Statistical Machine Learning
Statistical Machine Learning
Hello, dear friend, you can consult us at any time if you have any questions, add WeChat: THEend8_
Homework 2 Statistical Machine Learning
Notes: Please upload all your code with your assignment on Canvas before 7pm on
March 31, 2022. Homework must be neatly written-up or typed for submission. I reserve
the right to refuse homework that is deemed (by me) to be excessively messy.
1. Probabilistic PCA and Factor Analysis. Suppose m < p and thatW is some p×m matrix.
Suppose further that Z ∼ N(0, Im) and that X|Z ∼ N(µ+WZ, σ2Ip). This is called the
probabilistic PCA model.
(a) Let Σ = Cov(X). Prove that the eigenvectors of Σ are the same as the eigenvectors
of WW>. Thus, estimating the eigenvectors of Σ is equivalent to estimating the
eigenvectors of WW>.
(b) Given training data x1, . . . , xN ∈ Rp, prove that the MLE of µ is µ̂ = 1N
∑N
i=1 xi.
(c) Explain the relationship between probabilistic PCA and statistical factor analysis.
2. LARS, Lasso and Ridge. This problem uses the big8 dataset, which is available on
Canvas. The dataset contains information on 8 companies from the year 2004. The variable
RETX contains the daily simple returns. For this problem we take the return of the S&P500
index (labeled sprtrn in the data file) to be the output (i.e. y), and the returns of AIG,
C, COP, F, GE, GM, IBM, XOM (labeled RETX in the data file) on the same day to be
inputs (i.e. X). Divide the complete dataset into training and testing datasets, by date: The
training dataset should contain the data from Jan. 2, 2004 to June 30, 2004; the testing
dataset should contain the data from July 1, 2004 to Dec. 31. 2004. Run the following
regression methods on the training data:
(i) LARS
(ii) Lasso
(iii) Ridge regression
You may use the linear_model of sklearn to fit LARS, lasso and Ridge regression. Remember
to include the intercept term in your regression models and to standardize appropriately!
(a) For LARS and Lasso, list the sequence in which each of the predictors enter the
regression model.
(b) For ridge regression, fit the estimators for a fine grid of reasonably chosen tuning
parameter values λ (use at least 100 values of λ)
(c) For each method use (i) AIC and (ii) 5-fold cross- validation to pick a “final model”,
based only on the training data.
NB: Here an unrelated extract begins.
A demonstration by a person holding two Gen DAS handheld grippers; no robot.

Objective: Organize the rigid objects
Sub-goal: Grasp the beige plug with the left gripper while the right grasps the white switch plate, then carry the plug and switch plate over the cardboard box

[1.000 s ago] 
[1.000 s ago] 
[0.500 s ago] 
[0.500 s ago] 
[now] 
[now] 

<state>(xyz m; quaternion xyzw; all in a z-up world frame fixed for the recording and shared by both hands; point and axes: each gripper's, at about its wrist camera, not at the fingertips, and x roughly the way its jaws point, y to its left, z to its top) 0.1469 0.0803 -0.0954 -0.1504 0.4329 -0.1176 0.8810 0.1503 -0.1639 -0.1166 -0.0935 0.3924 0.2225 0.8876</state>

Estimate the test error for your final models using
the test data, i.e. find the average prediction error. How does the test error for the
final models compare to the minimum test error for each method? (The minimum test
error for a given method is found by computing the test error for all tuning parameter
values, and then finding the minimum.)
Homework 2 Statistical Machine Learning II, Semeter B 2021/2022
3. EM algorithm for variance component estimation. This problem also uses the big8 dataset.
But first, consider a linear model with inputs x1, . . . , xN ∈ Rp and corresponding outputs
y1, . . . , yN ∈ R. The inputs and outputs satisfy
y = Xβ +
where y = (y1, . . . , yN )>, X = (x1, . . . , xN )>, β = (β1, . . . , βp)>, = (1, . . . , N )>. Further
assume that 1, . . . , N ∼ N(0, σ2) and β1, . . . , βp ∼ N(0, τ2) are all independent. This is
called a random effects model and σ2, τ2 are called the variance components. The goal of
the exercise is to derive a method for estimating σ2 and τ2 using the EM-algorithm.
(a) Write down the lokelihood for θ = (σ2, τ2), based on the observed data (y,X).
(b) Now suppose that β is also (somehow) observed. Write down the likelihood for θ based
on the data (y,X,β).
(c) We wish to use the EM-algorithm to find the MLE of θ, which we denote by θ̂ = (σ̂2, τ̂2),
If θ̂old = (σ̂2old, τ̂
2
old) is the estimate for θ at a given step of the EM-algorithm, show
that the updated estimate is θ̂new = (σ̂2new, τ̂2new), where
σ̂2 =
1
N
‖y −Xβ̂old‖22 +
1
N
tr(X>XΣ̂old),
τ̂2new = ‖β̂old‖22 + tr(Σ̂old),
β̂old = (X
>X +
σ̂2old
τ̂2old
Ip)
−1X>y
Σ̂old = (
1
σ̂2old
X>X +
1
τ̂2old
Ip)
−1.
(d) Discuss the relationship between β̂old, which is defined in part (c), and ridge regression.
What does this approach (the random effects model) suggest regarding how to choose
the tuning parameter for ridge regression?
(e) In Problem 2, you used AIC and 5-fold cross-validation to select the tuning parameter
for ridge regression when analyzing the big8 dataset. Analyze the big8 dataset again,
this time using the method you described in part (d) to select the tuning parameter.
Compare the test error for this method to that of AIC and 5-fold cross-validation.